Rare events such as financial crashes, climate extremes, and biological anomalies are notoriously difficult to model due to their scarcity and heavy-tailed distributions. Classical deep generative models often struggle to capture these rare occurrences, either collapsing low-probability modes or producing poorly calibrated uncertainty estimates. In this work, we propose the Quantum-Enhanced Generative Model (QEGM), a hybrid classical-quantum framework that integrates deep latent-variable models with variational quantum circuits. The framework introduces two key innovations: (1) a hybrid loss function that jointly optimizes reconstruction fidelity and tail-aware likelihood, and (2) quantum randomness-driven noise injection to enhance sample diversity and mitigate mode collapse.
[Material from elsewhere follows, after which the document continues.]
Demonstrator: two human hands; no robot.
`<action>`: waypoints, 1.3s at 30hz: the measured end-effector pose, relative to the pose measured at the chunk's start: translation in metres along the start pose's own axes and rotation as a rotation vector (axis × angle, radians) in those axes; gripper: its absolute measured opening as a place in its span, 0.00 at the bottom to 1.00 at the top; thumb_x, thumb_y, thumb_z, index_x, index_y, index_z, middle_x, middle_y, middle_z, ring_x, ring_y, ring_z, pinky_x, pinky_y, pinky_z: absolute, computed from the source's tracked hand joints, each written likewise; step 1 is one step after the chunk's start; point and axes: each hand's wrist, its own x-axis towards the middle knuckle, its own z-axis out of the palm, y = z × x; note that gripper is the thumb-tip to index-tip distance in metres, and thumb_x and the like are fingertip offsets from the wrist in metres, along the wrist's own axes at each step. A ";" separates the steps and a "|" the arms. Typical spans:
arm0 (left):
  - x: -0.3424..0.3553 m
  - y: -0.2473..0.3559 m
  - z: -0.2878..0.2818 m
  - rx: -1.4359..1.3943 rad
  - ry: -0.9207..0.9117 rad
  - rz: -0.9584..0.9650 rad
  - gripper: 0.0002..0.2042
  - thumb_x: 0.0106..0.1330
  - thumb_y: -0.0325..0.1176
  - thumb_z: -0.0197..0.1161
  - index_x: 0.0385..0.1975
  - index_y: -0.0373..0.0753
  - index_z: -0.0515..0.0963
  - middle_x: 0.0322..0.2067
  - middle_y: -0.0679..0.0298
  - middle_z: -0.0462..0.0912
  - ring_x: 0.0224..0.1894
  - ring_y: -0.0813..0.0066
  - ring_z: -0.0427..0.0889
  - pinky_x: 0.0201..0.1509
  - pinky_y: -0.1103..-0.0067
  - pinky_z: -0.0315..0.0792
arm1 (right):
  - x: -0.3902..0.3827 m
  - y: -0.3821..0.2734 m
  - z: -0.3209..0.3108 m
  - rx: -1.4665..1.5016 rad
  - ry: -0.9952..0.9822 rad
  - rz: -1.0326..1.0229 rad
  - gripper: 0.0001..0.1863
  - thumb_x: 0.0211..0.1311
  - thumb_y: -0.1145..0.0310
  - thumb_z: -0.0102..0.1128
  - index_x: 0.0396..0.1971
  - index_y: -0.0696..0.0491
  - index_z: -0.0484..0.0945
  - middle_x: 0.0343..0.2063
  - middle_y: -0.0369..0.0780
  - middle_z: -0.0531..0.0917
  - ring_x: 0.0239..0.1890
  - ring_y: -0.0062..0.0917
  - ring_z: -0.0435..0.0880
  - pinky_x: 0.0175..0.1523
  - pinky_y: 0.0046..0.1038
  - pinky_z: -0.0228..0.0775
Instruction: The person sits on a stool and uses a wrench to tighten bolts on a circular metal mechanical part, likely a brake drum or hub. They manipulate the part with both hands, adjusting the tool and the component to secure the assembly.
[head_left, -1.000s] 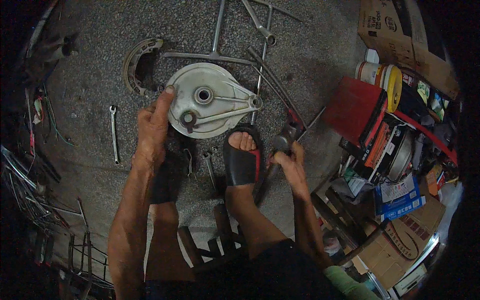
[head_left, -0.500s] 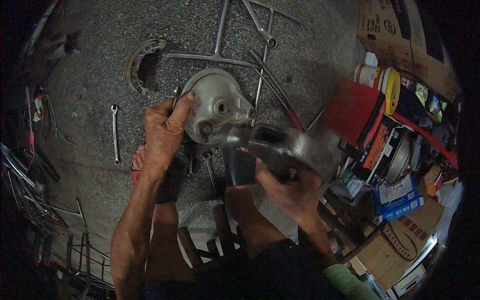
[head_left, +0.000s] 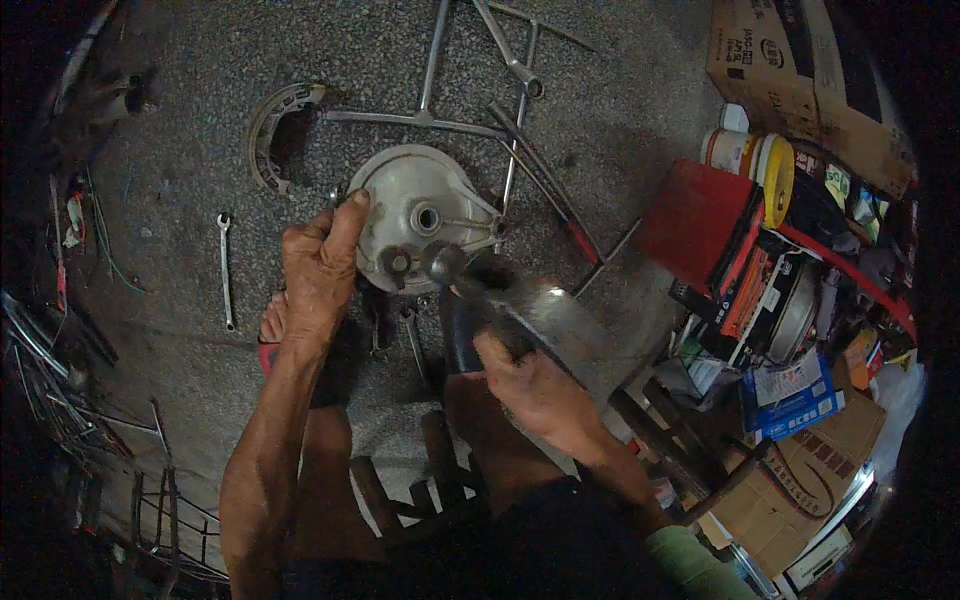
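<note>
My left hand grips the left rim of a round silver brake drum cover plate, thumb on its face. The plate has a bored boss in its middle and a lug at its right. My right hand is closed round a hammer whose handle is mostly hidden. The rounded metal end of the hammer's head overlaps the plate's lower right in view, close to a short round stub; whether they touch I cannot tell. The rest of the head is smeared by motion.
A curved brake shoe lies up left on the speckled floor. T-shaped metal bars lie beyond the plate. A combination wrench rests at left, another wrench between my feet. Boxes and a red case crowd the right.
My right hand and the hammer have moved left, and the hammer's head is tilted differently. The plate stays in my left hand, with its face turned a little more toward me.
</note>
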 end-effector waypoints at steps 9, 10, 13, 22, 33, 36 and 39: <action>0.000 0.004 0.005 0.040 -0.011 0.048 0.23 0.61 0.45 0.63 0.13 0.29 0.72 0.11 0.73 0.63 0.18 0.85 0.59 0.19 0.80 0.54 | 0.013 0.000 -0.001 -0.322 0.000 -0.350 0.11 0.58 0.69 0.57 0.40 0.53 0.75 0.35 0.45 0.76 0.34 0.40 0.78 0.38 0.37 0.72; 0.000 -0.004 0.003 0.039 -0.004 0.026 0.23 0.60 0.45 0.63 0.14 0.28 0.73 0.11 0.73 0.63 0.18 0.85 0.59 0.19 0.80 0.55 | 0.003 -0.003 -0.005 -0.266 -0.001 -0.302 0.11 0.58 0.69 0.57 0.41 0.54 0.75 0.35 0.45 0.76 0.33 0.40 0.78 0.37 0.37 0.72; -0.003 0.001 -0.002 0.106 0.029 0.001 0.23 0.60 0.46 0.63 0.16 0.27 0.74 0.12 0.73 0.64 0.19 0.85 0.60 0.19 0.80 0.56 | -0.016 -0.020 -0.019 -0.215 -0.040 -0.222 0.12 0.58 0.71 0.56 0.43 0.54 0.74 0.33 0.46 0.76 0.31 0.40 0.78 0.36 0.37 0.71; -0.002 0.004 0.006 0.072 -0.049 0.016 0.23 0.60 0.46 0.63 0.15 0.29 0.74 0.11 0.73 0.63 0.18 0.84 0.60 0.19 0.78 0.56 | 0.006 0.006 0.010 -0.276 0.118 -0.348 0.17 0.57 0.76 0.54 0.48 0.55 0.71 0.29 0.48 0.76 0.27 0.42 0.78 0.32 0.36 0.70; 0.001 0.011 -0.003 0.268 -0.164 -0.127 0.24 0.62 0.49 0.58 0.30 0.26 0.81 0.22 0.61 0.80 0.26 0.76 0.72 0.33 0.75 0.69 | 0.007 0.006 0.005 -0.392 -0.098 -0.200 0.16 0.57 0.74 0.57 0.47 0.58 0.73 0.41 0.48 0.76 0.49 0.43 0.78 0.53 0.32 0.72; -0.001 0.019 -0.005 0.191 -0.119 -0.129 0.22 0.62 0.46 0.59 0.24 0.27 0.77 0.19 0.66 0.74 0.24 0.79 0.68 0.30 0.77 0.64 | -0.018 -0.014 -0.018 -0.266 -0.041 -0.198 0.17 0.57 0.73 0.58 0.47 0.58 0.73 0.42 0.49 0.77 0.49 0.43 0.78 0.54 0.33 0.71; -0.004 0.007 0.003 0.094 0.015 -0.012 0.22 0.61 0.43 0.61 0.13 0.29 0.70 0.11 0.75 0.63 0.17 0.86 0.59 0.19 0.79 0.55 | -0.022 -0.013 -0.020 -0.270 -0.061 -0.216 0.17 0.56 0.73 0.59 0.47 0.58 0.73 0.42 0.50 0.77 0.50 0.43 0.77 0.56 0.34 0.69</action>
Training proceeds via a hybrid loop where classical parameters are updated through backpropagation while quantum parameters are optimized using parameter-shift gradients. We evaluate QEGM on synthetic Gaussian mixtures and real-world datasets spanning finance, climate, and protein structure. Results demonstrate that QEGM reduces tail KL divergence by up to 50 percent compared to state-of-the-art baselines (GAN, VAE, Diffusion), while improving rare-event recall and coverage calibration. These findings highlight the potential of QEGM as a principled approach for rare-event prediction, offering robustness beyond what is achievable with purely classical methods.

Paper Structure

This paper contains 19 sections, 30 equations, 5 figures.

Figures (5)

  • Figure 1: Real and fake data from generative modelsbelis2024quantum
  • Figure 2: Architecture of range-based sharding protocol.
  • Figure 3: Comparison of generative quality across baseline models (GAN, VAE, Diffusion) and the proposed QEGM. Lower FID indicates higher quality.
  • Figure 4: Evaluation of QEGM vs baselines: (a) rare-event recall and (b) FID vs epochs.
  • Figure 5: (a) Predictive-interval calibration—empirical vs. nominal coverage; (b) synthetic Gaussian-mixture density.